System components
BOOM’s architecture consists of several key components:Kafka consumers
Read alerts from astronomical survey Kafka topics and transfer them to Redis/Valkey in-memory queues for processing.
Alert workers
Format alerts into BSON documents, enrich them with catalog crossmatches, and store them in MongoDB.
Enrichment workers
Run machine learning classifiers on alerts and write classification results back to the database.
Technology stack
Why Redis/Valkey as a cache and task queue?

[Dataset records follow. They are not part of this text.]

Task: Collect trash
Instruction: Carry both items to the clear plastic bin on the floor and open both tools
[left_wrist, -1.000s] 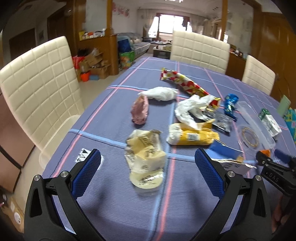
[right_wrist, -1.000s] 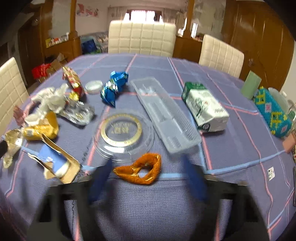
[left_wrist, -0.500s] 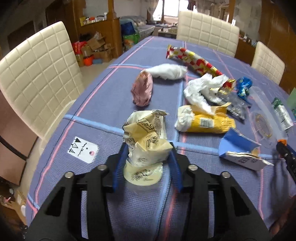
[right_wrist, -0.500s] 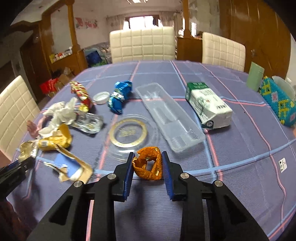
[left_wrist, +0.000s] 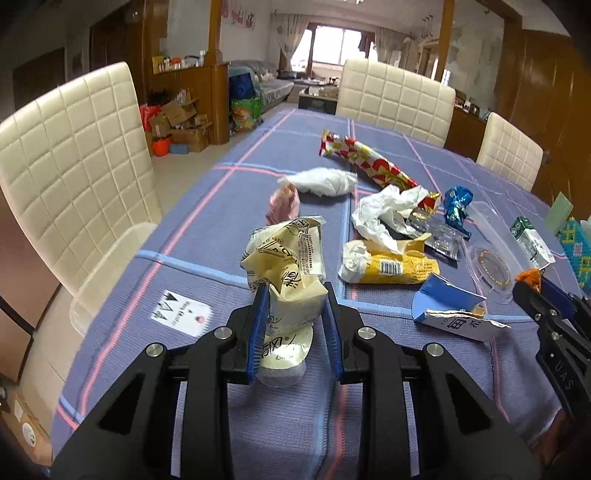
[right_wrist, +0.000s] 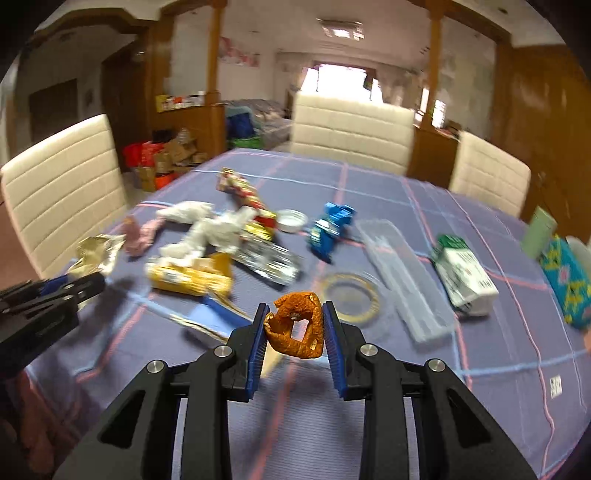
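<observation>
My left gripper (left_wrist: 294, 325) is shut on a crumpled cream-yellow wrapper (left_wrist: 286, 273) and holds it up off the purple tablecloth (left_wrist: 207, 229). My right gripper (right_wrist: 294, 332) is shut on a curled orange peel (right_wrist: 297, 326), lifted above the table. The right gripper also shows at the right edge of the left wrist view (left_wrist: 532, 288). The left gripper with its wrapper (right_wrist: 98, 254) shows at the left of the right wrist view. Several more pieces of trash lie mid-table: a yellow bag (left_wrist: 391, 266), white crumpled paper (left_wrist: 384, 214), a torn blue carton (left_wrist: 450, 310).
A red-and-gold wrapper (left_wrist: 365, 158), a white bag (left_wrist: 321, 181), a pink wrapper (left_wrist: 282, 203), a blue foil wrapper (right_wrist: 330, 229), a clear tray (right_wrist: 402, 277), a clear lid (right_wrist: 351, 295) and a green-white carton (right_wrist: 465, 277) lie around. Cream chairs (left_wrist: 74, 147) ring the table.
Both grippers closed on their items and then lifted them: the left took the cream wrapper, the right took the orange peel. Both have risen from the table.
</observation>
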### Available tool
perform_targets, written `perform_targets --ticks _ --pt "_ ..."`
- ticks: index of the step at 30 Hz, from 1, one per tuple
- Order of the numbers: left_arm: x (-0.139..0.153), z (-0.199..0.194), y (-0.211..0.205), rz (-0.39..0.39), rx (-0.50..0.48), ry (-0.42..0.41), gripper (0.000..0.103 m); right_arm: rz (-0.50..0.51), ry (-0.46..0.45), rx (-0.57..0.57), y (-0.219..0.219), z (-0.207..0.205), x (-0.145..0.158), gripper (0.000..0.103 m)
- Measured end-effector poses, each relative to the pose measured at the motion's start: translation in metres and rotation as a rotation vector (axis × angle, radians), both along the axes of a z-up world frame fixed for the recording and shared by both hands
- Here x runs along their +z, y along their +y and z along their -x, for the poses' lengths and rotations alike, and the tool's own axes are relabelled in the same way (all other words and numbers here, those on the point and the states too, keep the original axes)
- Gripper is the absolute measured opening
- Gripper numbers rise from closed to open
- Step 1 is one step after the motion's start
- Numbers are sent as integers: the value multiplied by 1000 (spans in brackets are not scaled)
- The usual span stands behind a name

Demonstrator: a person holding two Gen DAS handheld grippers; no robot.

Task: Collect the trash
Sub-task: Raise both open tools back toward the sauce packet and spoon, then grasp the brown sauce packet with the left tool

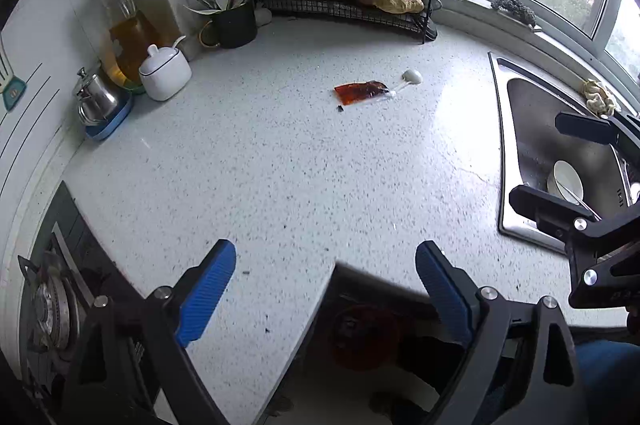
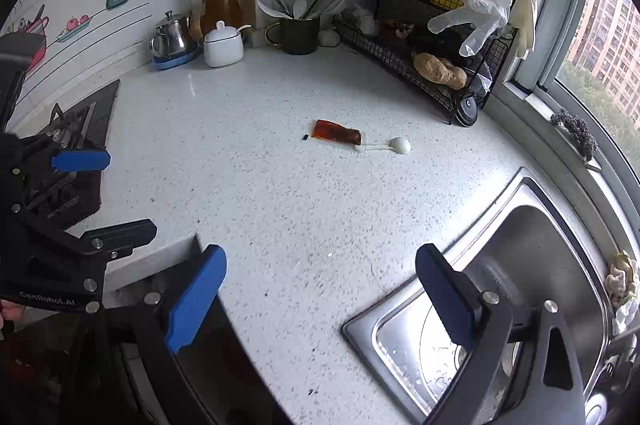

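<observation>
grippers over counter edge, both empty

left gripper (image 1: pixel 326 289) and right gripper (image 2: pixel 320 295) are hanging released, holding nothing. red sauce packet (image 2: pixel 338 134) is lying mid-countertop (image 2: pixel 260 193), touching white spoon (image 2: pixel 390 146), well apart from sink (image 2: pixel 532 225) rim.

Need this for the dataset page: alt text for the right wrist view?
Open right claw above a speckled counter, empty. A red sauce packet and a white spoon lie mid-counter; sink at right, left claw at left.
</observation>
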State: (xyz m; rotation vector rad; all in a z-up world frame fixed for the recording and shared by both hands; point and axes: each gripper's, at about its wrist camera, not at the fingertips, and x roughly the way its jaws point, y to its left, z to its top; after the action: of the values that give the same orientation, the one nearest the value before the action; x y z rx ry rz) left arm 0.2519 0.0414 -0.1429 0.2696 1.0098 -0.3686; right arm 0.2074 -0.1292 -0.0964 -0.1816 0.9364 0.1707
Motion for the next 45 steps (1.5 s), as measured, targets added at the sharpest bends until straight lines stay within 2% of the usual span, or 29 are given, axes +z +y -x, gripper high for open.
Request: perform_targets --ticks 6,11,24,32,45 --pt "-3 -51 -27 -28 -41 18 90 -10 10 -9 -22 -43 -1 95" --pt "-11 -94 -51 -55 -106 36 90 -14 50 -65 -39 -69 -7 95" --pt "-58 -187 -111 -81 -469 122 90 -41 148 -379 -68 -114 -41 95" --pt "-86 -214 -133 -101 -629 157 90 -34 181 -491 -77 -125 -57 95" --pt "-105 -222 -153 -101 -732 174 90 -25 189 -558 -85 -130 -60 95"
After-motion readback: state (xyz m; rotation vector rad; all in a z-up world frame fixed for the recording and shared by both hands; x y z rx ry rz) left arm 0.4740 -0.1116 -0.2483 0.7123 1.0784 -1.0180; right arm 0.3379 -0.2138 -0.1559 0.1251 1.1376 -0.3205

BOOM uses Redis/Valkey for in-memory queueing between pipeline stages:- Well maintained: Strong community support and excellent documentation across multiple programming languages
- Performance: Fast in-memory operations that can handle high-throughput alert streams
- Versatility: Serves as cache, task queue, and message broker - reducing system complexity
- Simplicity: Unlike Celery, Dask, or RabbitMQ, Redis/Valkey avoids complexity, memory leaks, and maintenance overhead
Why MongoDB as the database?
MongoDB proved successful in Kowalski, another broker that inspired BOOM:- Multi-language support: Excellent client libraries across programming languages
- Schema flexibility: No migrations needed when adding new astronomical catalogs for crossmatching
- Rich query language: Complex aggregation pipelines perfect for alert filtering
- Performance: Fast queries and indexing for high-volume data
Unlike PostgreSQL, MongoDB doesn’t require enforcing a rigid schema or running migrations whenever new catalog fields are added.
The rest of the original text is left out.